Work request - Count the lines in the data below that include the word "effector", then state the total and nothing besides.

Data under study -
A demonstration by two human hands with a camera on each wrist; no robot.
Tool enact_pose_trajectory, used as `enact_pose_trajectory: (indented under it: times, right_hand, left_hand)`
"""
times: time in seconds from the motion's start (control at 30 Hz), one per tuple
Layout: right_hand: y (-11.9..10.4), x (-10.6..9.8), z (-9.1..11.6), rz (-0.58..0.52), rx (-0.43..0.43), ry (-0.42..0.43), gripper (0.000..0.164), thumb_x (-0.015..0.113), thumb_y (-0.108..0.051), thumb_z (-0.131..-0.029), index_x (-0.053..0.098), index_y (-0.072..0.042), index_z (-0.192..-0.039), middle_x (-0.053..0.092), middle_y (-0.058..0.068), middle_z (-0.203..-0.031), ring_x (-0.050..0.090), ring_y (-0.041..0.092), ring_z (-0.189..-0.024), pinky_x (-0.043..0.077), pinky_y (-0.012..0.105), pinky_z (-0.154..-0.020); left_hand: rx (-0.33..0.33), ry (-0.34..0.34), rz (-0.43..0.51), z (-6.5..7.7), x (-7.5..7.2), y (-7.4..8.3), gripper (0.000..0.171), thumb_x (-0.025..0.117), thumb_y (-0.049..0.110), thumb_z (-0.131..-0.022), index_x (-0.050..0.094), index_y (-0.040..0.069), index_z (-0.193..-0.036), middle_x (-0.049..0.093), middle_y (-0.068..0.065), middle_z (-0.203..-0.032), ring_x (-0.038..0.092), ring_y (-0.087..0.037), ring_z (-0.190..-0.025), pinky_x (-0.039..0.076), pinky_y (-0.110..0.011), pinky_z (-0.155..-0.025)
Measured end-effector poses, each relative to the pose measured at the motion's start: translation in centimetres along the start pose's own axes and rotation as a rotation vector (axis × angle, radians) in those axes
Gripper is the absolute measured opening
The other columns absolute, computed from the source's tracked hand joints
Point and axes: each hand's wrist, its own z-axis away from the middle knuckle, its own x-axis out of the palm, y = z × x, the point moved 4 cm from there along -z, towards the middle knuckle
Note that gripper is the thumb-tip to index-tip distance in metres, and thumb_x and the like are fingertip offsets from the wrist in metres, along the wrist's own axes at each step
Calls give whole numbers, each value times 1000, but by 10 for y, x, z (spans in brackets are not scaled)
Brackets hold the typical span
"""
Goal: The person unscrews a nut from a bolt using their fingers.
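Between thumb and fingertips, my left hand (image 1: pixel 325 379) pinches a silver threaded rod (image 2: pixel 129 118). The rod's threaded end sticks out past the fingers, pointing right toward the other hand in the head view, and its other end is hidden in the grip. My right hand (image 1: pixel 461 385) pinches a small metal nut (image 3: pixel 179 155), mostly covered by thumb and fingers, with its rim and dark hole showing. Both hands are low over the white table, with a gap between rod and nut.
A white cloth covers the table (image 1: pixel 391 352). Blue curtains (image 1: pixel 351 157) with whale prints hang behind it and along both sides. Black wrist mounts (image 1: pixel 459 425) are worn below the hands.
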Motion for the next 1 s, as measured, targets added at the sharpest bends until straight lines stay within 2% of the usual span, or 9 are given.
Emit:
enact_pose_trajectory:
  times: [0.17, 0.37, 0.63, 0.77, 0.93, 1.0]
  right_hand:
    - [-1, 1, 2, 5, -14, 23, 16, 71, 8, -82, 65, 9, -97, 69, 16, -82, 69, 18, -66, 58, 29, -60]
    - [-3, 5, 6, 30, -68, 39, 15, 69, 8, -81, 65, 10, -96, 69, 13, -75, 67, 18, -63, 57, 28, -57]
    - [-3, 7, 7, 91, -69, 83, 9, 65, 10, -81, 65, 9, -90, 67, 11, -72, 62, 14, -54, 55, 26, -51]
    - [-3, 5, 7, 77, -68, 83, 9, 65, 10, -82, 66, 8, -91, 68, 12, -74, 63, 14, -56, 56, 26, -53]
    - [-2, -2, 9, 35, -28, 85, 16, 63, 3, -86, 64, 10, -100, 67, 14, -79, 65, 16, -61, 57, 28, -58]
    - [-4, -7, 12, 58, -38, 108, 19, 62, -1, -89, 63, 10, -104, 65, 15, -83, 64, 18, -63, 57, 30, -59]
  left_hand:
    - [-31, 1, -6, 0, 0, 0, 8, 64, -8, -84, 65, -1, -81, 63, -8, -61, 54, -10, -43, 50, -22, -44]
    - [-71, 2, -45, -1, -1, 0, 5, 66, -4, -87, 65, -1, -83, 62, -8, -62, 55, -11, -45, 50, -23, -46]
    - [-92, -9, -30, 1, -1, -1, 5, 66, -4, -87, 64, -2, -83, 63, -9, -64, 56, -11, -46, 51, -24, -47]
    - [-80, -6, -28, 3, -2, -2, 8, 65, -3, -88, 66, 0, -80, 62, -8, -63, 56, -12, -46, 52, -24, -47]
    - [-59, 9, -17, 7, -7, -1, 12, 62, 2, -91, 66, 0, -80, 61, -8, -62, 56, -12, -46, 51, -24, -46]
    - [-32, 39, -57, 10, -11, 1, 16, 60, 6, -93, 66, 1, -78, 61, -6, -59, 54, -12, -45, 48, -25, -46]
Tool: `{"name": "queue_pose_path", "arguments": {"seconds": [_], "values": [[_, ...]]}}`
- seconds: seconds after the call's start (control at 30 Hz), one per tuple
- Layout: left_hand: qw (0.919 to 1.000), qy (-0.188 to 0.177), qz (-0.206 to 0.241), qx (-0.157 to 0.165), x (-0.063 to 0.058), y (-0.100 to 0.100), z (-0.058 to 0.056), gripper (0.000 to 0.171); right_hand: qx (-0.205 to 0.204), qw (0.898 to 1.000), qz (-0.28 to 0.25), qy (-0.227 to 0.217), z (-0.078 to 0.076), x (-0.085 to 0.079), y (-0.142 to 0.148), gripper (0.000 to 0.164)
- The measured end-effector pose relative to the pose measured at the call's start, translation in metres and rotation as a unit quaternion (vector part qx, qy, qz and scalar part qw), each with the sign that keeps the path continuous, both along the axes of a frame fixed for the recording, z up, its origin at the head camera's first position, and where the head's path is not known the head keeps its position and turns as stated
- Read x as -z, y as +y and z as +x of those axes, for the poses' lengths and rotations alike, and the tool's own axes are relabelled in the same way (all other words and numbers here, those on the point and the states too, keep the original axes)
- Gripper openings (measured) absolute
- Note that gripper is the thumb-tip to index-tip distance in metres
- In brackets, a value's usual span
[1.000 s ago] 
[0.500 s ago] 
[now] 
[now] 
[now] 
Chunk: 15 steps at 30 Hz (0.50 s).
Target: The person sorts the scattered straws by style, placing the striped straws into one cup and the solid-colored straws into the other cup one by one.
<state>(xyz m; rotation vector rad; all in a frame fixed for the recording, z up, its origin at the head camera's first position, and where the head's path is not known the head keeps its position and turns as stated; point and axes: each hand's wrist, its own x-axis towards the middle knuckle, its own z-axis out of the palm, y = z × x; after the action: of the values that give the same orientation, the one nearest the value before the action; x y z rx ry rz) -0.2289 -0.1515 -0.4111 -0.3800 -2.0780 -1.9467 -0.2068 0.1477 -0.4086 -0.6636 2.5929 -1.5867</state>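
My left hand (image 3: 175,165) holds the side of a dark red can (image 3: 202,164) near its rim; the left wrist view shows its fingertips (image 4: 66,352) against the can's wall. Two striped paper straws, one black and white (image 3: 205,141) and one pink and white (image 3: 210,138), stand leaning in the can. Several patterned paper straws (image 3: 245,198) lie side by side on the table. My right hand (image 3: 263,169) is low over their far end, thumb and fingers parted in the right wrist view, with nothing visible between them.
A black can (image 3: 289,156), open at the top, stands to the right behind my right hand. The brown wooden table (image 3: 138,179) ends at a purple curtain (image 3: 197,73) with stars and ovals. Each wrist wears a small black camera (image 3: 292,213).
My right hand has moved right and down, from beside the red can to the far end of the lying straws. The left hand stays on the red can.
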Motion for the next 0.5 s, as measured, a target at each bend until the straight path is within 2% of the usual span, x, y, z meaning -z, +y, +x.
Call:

Your response - 2